# Earthquake Data Analysis

### Description

The catalog includes the magnitude, time of occurrence (s), and 3D coordinates (m) of earthquakes in about 20 years of recording in South California. Coordinates were converted from latitude, longitude, and depth of events in a seismic catalog. Magnitudes should be within the range $[0,8]$.

* **Waiting time (t)**: time interval between an event and the next one in the sequence.
* **Distance (r)**: Eucledian 3D distance between events. (each 3D set of coordinates refers to the hypocenter, i.e. the point triggering the slip in a fault that forms the earthquake)


### Assignments

1. Deduce what is the variable in each column of the catalog.
2. Visualize the process in space and/or time with suitable time series and/or 3D visualizations of the hypocenters. For instance, plot a space variable (a single coordinate or a nice linear combination of coordinates) as a function of time.
3. Compute the distribution $P_m(t)$ of waiting times for events of magnitude m or above (i.e. do not consider events below $m$). In shaping the bin sizes, take into account that this distribution is expected to have a power-law decay with time (e.g $\sim 1/t$), and that a power-law is well visualized in log-log scale. Do this analysis for many values of $m$, say $m=2,3,4,5$.
4. Compute the distribution $P_m(r)$ of the distance between an event and the next one, considering earthquakes of magnitude m or above. Also here make a clever choice for the bin sizes and try several values of $m$.
5. Compute the distribution $P_{m,R}(t)$ of waiting times for events of magnitude $m$ or above, which are separated by at most a distance $r<R$, for different values of m and $R$. (In this statistics, if the following event is farther than $R$, skip the $t$ and go to the next pair)
6. Eventually note if, from the analysis of the previous points, there emerges a scaling picture. Is there a suitable rescaling that collapses distributions for various $m$ (and eventually $R$ if point 5 is considered) on a single curve?

### Datasets

* column 1: index of the event
* column 2: index of the previous event that triggered it (defined with a given algorithm), -1 if no ancestor is found
* column 3: time (seconds) from 0:00 of Jan.1st, 1982
* column 4: magnitude
* columns 5, 6, and 7: 3D coordinates (meters) of the earthquake hypocenter, i.e. of the point from where it started. These Euclidean coordinates are derived from latitude, longitude and depth.
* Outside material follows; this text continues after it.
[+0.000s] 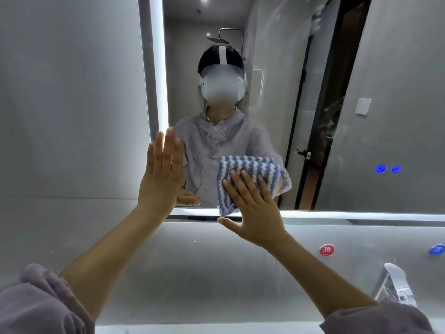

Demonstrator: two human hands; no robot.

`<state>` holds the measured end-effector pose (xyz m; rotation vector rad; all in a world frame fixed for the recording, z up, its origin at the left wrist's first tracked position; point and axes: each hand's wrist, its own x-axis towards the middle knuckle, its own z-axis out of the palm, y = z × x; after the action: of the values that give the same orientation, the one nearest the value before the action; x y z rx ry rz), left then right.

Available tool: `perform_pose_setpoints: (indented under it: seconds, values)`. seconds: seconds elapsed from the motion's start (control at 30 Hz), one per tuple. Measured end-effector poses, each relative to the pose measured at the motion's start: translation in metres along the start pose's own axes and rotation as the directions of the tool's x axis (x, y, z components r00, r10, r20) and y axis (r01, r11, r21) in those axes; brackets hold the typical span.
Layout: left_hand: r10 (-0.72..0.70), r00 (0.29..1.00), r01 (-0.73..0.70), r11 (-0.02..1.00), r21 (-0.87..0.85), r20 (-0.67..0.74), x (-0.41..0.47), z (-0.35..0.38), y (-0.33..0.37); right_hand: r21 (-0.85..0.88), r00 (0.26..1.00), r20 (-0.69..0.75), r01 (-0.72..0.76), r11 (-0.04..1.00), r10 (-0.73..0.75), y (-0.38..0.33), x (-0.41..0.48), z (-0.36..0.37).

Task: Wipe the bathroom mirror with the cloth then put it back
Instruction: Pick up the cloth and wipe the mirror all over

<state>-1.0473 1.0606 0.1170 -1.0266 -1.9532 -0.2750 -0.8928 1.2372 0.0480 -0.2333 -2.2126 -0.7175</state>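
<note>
The bathroom mirror point(277, 68) fills the upper right of the view, framed by a lit strip along its left and bottom edges. A blue-and-white striped cloth point(245, 169) lies flat against the glass near the lower left corner. My right hand point(252, 203) presses on the cloth with straight, spread fingers. My left hand point(163, 169) lies flat against the mirror's left edge, fingers straight and pointing up. Smears and water streaks show on the glass around the middle and at the upper right.
A chrome faucet point(395, 285) stands at the lower right. Red point(326, 249) and blue point(437, 249) round stickers sit on the wall below the mirror. Two blue touch buttons point(388, 169) glow on the glass at right. Grey tiled wall lies to the left.
</note>
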Motion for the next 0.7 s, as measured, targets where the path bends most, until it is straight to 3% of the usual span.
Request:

Joining each event to that with the index of the second column (if not -1), there emerges a set of causal trees.


### Contact
* Marco Baiesi <marco.baiesi@unipd.it>

In [3]:
from pandas import DataFrame
import pandas as pd
import numpy as np 
import math 
from bokeh.plotting import figure, output_file, show
from bokeh.tile_providers import get_provider, Vendors
from matplotlib import pyplot as plt
from scipy.optimize import curve_fit

filename = "SouthCalifornia-1982-2011_Physics-of-Data.dat"
labels = ("pointer","t","mag","x","y","z")

d=pd.read_csv(filename,sep="\s",names=labels,engine='python')
df = pd.DataFrame(data=d)
df

Unnamed: 0,pointer,t,mag,x,y,z
0,-1,0.000000e+00,2.71,-2571956,-4627162,3520602
1,0,3.650139e+04,2.12,-2363740,-4787011,3461373
2,0,3.748828e+04,2.33,-2363746,-4786942,3461232
3,0,4.798252e+04,2.57,-2475085,-4664024,3548479
4,0,6.026857e+04,2.98,-2238642,-4839098,3469546
...,...,...,...,...,...,...
110266,-1,9.304996e+08,2.60,-2668492,-4335735,3810743
110267,-1,9.305115e+08,2.02,-2297480,-4823870,3445285
110268,-1,9.305318e+08,2.00,-2404797,-4441247,3868121
110269,-1,9.305363e+08,2.17,-2388375,-4691191,3550903


In [4]:
import os
import imageio
import datetime

def cartesian_to_spherical(x,y,z):
    R = 6371000
    r = np.sqrt( x**2 + y**2 + z**2 )
    lat = np.arcsin(z/R)*57.31
    long = np.arctan(y/x)*57.31-180
    return r,lat,long

In [5]:
#funzione per creare la gif
def gif_maker(df,step_0,steps,dt,index_min,index_max,gif_name):
# df = dataframe
# dt = tempo in secondi che passa tra uno step e il successivo
# step_0 = step iniziale, quindi il tempo di inzio della gif e' step_0*dt
# steps = numero di step presenti nella gif
#index_min e index_max sono parametri da cambiare per far si che nel ciclo for il programma non legga 
#tutti gli eventi, ma solo quelli nel range d'interesse. Questo migliora molto le prestazioni.
#Ovviamente questi due parametri sono scelti a posteriori

    #offset da usare per poter convertire i secondi del dataset in una data
    T0 = datetime.datetime(1982, 1, 2, 0, 0)
    delta_T = (T0 - datetime.datetime(1970,1,1)).total_seconds()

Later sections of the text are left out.